Hello!

I'm a bit of a pycuda newb, and today I dove into the source for the first time.

Essentially, I was trying to implement a numpy-style argmax argument
using a custom reduction kernel:
http://docs.scipy.org/doc/numpy/reference/generated/numpy.argmax.html

I thought this would be a pretty simple procedure, and the code I tried was:

                maxloc_reduction_k = ReductionKernel(
                        numpy.int32,
                        arguments="float *x",
                        neutral="0",
                        map_expr="i",
                        reduce_expr="(x[(int)a] > x[(int)b]) ? (int)a : (int)b")

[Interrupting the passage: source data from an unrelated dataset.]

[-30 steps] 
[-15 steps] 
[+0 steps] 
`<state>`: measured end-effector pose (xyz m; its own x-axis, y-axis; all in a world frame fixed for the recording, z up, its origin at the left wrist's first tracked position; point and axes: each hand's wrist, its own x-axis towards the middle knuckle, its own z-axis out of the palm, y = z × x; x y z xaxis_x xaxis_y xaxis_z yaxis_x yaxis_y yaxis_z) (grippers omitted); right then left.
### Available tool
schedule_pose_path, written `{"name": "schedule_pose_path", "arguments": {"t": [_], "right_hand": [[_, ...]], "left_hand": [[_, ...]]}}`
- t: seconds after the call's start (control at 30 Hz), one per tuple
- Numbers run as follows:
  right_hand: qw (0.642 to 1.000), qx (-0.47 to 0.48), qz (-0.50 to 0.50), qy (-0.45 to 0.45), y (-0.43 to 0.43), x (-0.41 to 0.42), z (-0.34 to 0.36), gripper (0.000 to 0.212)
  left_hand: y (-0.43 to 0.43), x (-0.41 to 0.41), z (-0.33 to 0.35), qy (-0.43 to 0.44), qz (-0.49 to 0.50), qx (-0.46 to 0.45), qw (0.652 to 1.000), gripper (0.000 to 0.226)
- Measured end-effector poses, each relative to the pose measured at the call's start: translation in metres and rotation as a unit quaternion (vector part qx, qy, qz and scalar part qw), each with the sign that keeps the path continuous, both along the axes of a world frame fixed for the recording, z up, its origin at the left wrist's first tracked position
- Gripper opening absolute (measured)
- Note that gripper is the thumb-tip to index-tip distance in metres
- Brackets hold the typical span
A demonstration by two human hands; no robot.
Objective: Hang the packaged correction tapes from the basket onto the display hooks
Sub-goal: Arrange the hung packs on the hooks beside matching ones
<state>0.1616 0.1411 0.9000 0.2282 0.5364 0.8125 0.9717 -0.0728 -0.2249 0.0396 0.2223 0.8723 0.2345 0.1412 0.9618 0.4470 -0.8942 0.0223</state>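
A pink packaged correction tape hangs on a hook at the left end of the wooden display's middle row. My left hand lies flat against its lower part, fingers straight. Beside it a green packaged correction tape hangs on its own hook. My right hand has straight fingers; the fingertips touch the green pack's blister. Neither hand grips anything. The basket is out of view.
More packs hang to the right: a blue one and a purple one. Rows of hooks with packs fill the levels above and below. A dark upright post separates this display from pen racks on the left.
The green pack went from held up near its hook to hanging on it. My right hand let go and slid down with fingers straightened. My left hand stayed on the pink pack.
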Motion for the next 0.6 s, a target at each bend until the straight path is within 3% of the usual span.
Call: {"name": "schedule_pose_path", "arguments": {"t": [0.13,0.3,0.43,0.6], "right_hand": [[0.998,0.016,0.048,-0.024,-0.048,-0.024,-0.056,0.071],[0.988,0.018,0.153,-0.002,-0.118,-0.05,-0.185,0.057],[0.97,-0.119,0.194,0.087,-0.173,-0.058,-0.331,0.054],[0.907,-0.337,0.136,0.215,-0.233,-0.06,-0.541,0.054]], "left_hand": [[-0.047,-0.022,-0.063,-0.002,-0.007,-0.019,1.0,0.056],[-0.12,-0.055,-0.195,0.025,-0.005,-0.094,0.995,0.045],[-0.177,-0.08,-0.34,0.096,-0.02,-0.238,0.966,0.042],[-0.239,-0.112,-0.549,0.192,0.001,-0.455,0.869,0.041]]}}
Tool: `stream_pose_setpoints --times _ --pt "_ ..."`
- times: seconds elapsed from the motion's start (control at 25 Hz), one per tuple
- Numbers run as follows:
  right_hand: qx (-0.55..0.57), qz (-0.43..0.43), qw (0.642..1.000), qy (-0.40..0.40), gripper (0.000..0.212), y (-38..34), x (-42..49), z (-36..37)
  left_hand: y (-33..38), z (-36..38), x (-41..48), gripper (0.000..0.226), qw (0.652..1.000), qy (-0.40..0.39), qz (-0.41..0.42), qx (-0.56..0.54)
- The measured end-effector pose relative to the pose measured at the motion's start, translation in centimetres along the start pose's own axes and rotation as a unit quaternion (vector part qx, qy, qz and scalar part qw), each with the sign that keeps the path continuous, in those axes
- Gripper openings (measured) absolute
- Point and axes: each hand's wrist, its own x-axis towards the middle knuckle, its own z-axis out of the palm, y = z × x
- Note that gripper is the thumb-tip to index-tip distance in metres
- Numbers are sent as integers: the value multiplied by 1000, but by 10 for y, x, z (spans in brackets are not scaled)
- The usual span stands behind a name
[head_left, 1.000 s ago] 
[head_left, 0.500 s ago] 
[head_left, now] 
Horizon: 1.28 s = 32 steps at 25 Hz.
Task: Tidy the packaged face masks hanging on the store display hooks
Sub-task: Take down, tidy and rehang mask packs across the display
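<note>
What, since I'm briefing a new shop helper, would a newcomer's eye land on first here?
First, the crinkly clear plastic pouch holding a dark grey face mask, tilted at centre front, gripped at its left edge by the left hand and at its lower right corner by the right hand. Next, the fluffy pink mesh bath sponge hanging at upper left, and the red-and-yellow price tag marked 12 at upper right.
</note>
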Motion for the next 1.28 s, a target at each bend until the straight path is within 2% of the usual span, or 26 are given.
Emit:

What I discovered was that pycuda really didn't appreciate me using
the specified arguments (in this case, "float *x") in the reduce_expr
part.

Looking at reduction.py (in the latest release code, 0.94.2) , I
couldn't really see a reason for why this shouldn't be possible. I
added my own parameter to the reduction kernel's constructor ("hack")
to allow my original parameters to be passed to both _stage1 and
_stage2. This allowed me to do this:

                maxloc_reduction_k = ReductionKernel(
                        numpy.int32,
                        hack=True,
                        arguments="float *x",
                        neutral="0",
                        map_expr="i",
                        reduce_expr="(x[(int)a] > x[(int)b]) ? (int)a : (int)b")

This way, my hacked changes would only affect some reduction kernels.

I'm not totally clear on how to create a patch. Hopefully I didn't
screw it up. I don't really know if I'm allowed to send attachments to
a mailing group... so I used pastebin. Here's my changes:
http://pastebin.com/R5i5JveM

Just in case I messed up creating a patch, here's my full modified
version of reduction.py: http://pastebin.com/WExgBTQ9

Is there a better way to be doing this?

I considered using the current dev-build of pycuda to access float2,
and store my array value in x and my index in y, but the reduction
code hasn't been updated to properly handle float2's (you can't just
assert a float to another volatile type -- you have to copy the .x and
the .y).

If this is functionality that is actually missing, I'll try to
actually do the work to implement this in a non-hackish way.